**Your instructions:** A verbatim repeat of the records beneath this line is needed.

Items from a dataset:
Start of Block

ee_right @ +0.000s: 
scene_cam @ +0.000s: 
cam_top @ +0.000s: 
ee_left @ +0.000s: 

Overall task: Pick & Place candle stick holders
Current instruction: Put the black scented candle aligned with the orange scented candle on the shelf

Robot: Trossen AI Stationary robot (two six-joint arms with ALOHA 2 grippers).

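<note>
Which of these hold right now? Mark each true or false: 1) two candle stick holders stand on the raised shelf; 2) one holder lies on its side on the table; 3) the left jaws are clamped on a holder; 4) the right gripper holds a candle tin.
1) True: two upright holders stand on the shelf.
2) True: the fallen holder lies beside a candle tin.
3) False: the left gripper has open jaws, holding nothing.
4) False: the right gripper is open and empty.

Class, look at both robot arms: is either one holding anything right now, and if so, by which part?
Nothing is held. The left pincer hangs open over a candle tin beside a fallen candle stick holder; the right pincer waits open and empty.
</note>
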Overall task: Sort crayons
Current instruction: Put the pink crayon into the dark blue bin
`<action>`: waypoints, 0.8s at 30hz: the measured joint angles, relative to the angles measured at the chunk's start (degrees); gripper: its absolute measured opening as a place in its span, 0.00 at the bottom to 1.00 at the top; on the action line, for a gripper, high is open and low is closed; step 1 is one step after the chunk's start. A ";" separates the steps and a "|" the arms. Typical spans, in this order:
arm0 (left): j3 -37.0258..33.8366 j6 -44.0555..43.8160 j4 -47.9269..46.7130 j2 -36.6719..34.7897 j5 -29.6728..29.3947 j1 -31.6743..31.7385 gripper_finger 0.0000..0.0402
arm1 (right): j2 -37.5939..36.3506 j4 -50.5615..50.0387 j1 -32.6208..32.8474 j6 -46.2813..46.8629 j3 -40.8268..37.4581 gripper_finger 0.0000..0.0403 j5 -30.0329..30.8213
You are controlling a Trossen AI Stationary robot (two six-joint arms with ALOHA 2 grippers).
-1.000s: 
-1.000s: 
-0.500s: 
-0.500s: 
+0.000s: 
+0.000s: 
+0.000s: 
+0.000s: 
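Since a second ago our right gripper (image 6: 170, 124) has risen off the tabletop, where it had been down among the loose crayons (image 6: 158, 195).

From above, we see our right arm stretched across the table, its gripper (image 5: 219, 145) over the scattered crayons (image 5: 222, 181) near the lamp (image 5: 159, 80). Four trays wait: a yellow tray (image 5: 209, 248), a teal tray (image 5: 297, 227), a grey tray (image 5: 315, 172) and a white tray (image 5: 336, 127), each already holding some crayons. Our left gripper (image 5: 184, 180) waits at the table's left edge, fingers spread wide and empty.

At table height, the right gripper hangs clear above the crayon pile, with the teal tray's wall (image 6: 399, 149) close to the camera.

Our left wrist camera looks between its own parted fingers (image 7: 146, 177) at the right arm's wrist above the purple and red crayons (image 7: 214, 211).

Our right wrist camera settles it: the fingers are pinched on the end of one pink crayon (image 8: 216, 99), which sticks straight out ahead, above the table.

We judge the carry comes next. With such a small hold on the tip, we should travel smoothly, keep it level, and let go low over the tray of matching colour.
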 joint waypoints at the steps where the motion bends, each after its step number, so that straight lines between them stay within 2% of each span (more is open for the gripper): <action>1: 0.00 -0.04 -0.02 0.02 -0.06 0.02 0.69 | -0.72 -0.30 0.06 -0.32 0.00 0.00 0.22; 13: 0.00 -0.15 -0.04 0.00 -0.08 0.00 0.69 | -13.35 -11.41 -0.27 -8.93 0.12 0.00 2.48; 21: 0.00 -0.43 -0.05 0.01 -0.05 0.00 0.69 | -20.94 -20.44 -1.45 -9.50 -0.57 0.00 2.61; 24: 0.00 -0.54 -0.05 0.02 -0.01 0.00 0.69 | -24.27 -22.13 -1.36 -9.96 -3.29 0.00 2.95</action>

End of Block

**Written response:**
ee_right @ +0.000s: 
scene_cam @ +0.000s: 
cam_top @ +0.000s: 
ee_left @ +0.000s: 

Overall task: Pick & Place candle stick holders
Current instruction: Put the black scented candle aligned with the orange scented candle on the shelf

Robot: Trossen AI Stationary robot (two six-joint arms with ALOHA 2 grippers).

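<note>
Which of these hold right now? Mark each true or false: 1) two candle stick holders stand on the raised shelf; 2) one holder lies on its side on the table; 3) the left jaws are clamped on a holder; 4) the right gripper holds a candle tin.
1) True: two upright holders stand on the shelf.
2) True: the fallen holder lies beside a candle tin.
3) False: the left gripper has open jaws, holding nothing.
4) False: the right gripper is open and empty.

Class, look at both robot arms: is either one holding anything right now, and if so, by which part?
Nothing is held. The left pincer hangs open over a candle tin beside a fallen candle stick holder; the right pincer waits open and empty.
</note>
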Overall task: Sort crayons
Current instruction: Put the pink crayon into the dark blue bin
`<action>`: waypoints, 0.8s at 30hz: the measured joint angles, relative to the angles measured at the chunk's start (degrees); gripper: its absolute measured opening as a place in its span, 0.00 at the bottom to 1.00 at the top; on the action line, for a gripper, high is open and low is closed; step 1 is one step after the chunk's start. A ";" separates the steps and a "|" the arms. Typical spans, in this order:
arm0 (left): j3 -37.0258..33.8366 j6 -44.0555..43.8160 j4 -47.9269..46.7130 j2 -36.6719..34.7897 j5 -29.6728..29.3947 j1 -31.6743..31.7385 gripper_finger 0.0000..0.0402
arm1 (right): j2 -37.5939..36.3506 j4 -50.5615..50.0387 j1 -32.6208..32.8474 j6 -46.2813..46.8629 j3 -40.8268..37.4581 gripper_finger 0.0000..0.0403 j5 -30.0329..30.8213
You are controlling a Trossen AI Stationary robot (two six-joint arms with ALOHA 2 grippers).
-1.000s: 
-1.000s: 
-0.500s: 
-0.500s: 
+0.000s: 
+0.000s: 
+0.000s: 
+0.000s: 
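Since a second ago our right gripper (image 6: 170, 124) has risen off the tabletop, where it had been down among the loose crayons (image 6: 158, 195).

From above, we see our right arm stretched across the table, its gripper (image 5: 219, 145) over the scattered crayons (image 5: 222, 181) near the lamp (image 5: 159, 80). Four trays wait: a yellow tray (image 5: 209, 248), a teal tray (image 5: 297, 227), a grey tray (image 5: 315, 172) and a white tray (image 5: 336, 127), each already holding some crayons. Our left gripper (image 5: 184, 180) waits at the table's left edge, fingers spread wide and empty.

At table height, the right gripper hangs clear above the crayon pile, with the teal tray's wall (image 6: 399, 149) close to the camera.

Our left wrist camera looks between its own parted fingers (image 7: 146, 177) at the right arm's wrist above the purple and red crayons (image 7: 214, 211).

Our right wrist camera settles it: the fingers are pinched on the end of one pink crayon (image 8: 216, 99), which sticks straight out ahead, above the table.

We judge the carry comes next. With such a small hold on the tip, we should travel smoothly, keep it level, and let go low over the tray of matching colour.
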 joint waypoints at the steps where the motion bends, each after its step number, so that straight lines between them stay within 2% of each span (more is open for the gripper): <action>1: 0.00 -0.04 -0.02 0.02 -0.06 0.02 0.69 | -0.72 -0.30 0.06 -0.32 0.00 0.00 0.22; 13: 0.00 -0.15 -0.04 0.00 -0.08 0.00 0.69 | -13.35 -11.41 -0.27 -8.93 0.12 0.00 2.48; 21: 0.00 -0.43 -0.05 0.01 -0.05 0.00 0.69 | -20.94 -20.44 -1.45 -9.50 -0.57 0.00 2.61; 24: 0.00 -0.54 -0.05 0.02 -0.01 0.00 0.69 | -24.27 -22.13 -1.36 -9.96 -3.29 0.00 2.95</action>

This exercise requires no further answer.